Task instructions. Retype only the lines below from the one with "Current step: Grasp" to the one with "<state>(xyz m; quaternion", inclusive, skipping every image.

[Entries shown]

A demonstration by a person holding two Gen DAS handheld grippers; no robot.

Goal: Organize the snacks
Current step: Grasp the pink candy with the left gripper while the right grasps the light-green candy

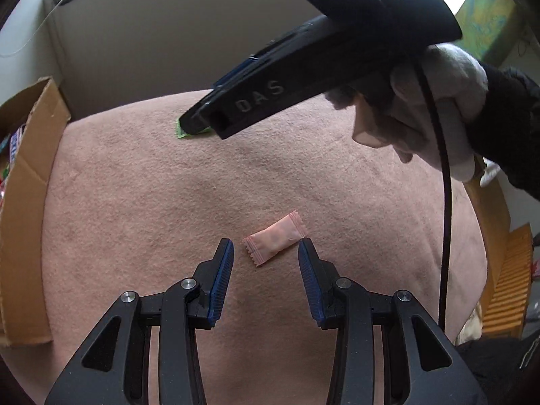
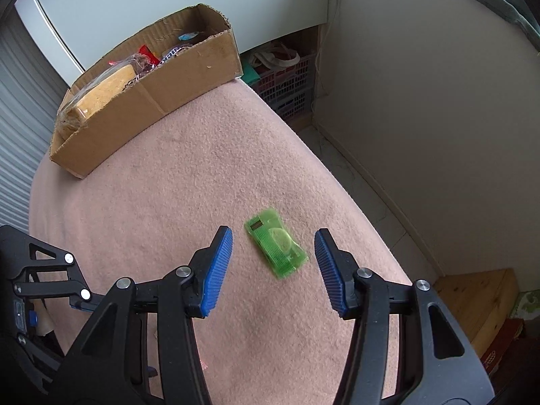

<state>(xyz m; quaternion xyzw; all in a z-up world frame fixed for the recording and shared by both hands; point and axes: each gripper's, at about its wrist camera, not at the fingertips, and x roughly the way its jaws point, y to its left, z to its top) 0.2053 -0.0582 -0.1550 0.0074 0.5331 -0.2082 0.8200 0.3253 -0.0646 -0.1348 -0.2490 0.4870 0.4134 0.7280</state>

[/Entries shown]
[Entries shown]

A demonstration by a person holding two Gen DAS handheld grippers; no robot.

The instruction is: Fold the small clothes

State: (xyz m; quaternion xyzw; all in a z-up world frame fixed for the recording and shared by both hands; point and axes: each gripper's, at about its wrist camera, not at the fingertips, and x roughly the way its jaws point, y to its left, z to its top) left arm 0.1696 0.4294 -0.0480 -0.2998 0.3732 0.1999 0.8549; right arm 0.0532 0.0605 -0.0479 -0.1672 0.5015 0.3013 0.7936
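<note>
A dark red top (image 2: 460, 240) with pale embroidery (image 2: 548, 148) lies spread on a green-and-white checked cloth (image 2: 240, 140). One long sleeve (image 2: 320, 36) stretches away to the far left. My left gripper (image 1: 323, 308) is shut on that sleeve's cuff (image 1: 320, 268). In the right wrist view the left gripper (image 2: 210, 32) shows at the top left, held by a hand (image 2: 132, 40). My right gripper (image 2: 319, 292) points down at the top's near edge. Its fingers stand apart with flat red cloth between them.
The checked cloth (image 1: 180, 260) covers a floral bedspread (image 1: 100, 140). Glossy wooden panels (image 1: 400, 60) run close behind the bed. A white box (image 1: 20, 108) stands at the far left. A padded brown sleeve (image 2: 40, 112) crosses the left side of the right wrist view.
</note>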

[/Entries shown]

Answer for the task.
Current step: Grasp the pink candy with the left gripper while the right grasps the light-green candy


<state>(xyz m; quaternion xyzw; all in a z-up world frame fixed for the recording and shared by both hands; point and axes: each gripper's, at about its wrist camera, not at the fingertips, and x roughly the way its jaws point, y to its left, z to its top) 0.2053 -0.0582 -0.1550 0.0074 0.5331 -0.2082 0.8200 0.3253 -0.0646 -0.1348 -0.2490 0.4870 0.4134 0.7280</state>

The output is now finished.